EXERCISE DETAILS:
Retype, exactly as they appear below, the lines between the line holding "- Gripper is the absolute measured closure" and the line holding "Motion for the", both ends included.

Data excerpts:
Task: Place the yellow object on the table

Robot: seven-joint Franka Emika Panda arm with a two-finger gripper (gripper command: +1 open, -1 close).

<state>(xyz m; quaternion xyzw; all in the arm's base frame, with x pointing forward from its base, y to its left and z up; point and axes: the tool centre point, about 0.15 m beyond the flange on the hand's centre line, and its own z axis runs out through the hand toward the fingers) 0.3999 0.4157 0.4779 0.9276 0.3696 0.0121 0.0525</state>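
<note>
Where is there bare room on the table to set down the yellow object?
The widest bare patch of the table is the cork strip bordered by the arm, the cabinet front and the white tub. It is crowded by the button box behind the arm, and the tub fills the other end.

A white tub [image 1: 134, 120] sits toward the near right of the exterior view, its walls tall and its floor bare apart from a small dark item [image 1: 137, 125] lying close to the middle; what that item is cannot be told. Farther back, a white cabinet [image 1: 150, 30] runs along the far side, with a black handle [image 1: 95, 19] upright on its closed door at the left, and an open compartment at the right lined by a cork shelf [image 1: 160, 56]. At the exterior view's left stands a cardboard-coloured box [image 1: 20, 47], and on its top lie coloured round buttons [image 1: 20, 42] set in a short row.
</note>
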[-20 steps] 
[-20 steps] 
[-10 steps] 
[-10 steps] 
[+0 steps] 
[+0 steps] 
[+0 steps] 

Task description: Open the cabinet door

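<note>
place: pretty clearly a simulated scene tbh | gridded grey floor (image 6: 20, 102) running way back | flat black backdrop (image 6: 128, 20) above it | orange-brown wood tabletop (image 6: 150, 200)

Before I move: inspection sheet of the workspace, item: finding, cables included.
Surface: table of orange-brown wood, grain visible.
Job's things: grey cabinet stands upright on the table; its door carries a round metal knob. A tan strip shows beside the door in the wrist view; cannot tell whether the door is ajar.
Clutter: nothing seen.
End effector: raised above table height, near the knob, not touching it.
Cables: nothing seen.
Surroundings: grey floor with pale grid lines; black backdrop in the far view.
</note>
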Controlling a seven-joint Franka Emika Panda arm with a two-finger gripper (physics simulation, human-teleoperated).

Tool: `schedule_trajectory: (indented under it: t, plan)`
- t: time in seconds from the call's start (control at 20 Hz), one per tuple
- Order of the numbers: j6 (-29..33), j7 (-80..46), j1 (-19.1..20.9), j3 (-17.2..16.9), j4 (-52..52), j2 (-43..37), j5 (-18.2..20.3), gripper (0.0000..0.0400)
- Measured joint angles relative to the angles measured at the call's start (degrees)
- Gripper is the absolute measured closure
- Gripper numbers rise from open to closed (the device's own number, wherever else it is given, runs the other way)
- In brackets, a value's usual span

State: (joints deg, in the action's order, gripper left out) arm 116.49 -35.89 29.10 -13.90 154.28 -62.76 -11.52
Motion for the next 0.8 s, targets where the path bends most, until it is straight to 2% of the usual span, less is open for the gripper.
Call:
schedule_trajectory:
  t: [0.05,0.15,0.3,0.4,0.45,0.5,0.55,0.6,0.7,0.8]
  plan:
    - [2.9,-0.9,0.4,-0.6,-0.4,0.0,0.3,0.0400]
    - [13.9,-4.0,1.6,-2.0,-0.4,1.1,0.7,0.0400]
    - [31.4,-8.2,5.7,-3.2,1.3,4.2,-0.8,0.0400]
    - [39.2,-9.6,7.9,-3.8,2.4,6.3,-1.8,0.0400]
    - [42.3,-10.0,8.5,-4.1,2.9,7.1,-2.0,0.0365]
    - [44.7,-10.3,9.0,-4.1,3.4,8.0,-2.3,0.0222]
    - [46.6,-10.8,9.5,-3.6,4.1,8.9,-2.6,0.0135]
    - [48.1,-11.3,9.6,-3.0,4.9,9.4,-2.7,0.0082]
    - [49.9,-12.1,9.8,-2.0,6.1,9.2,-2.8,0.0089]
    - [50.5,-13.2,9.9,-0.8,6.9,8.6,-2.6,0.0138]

TASK ANSWER:
- Gripper is the absolute measured closure
- Gripper numbers rise from open to closed (the device's own number, wherever else it is given, runs the other way)
- In brackets, a value's usual span

State: (joints deg, in the action's order, gripper left out) arm 116.49 -35.89 29.10 -13.90 154.28 -62.76 -11.52
Motion for the next 0.8 s, targets where the path bends most, until it is straight to 2% of the usual span, less is open for the gripper.

The given answer completes the exercise.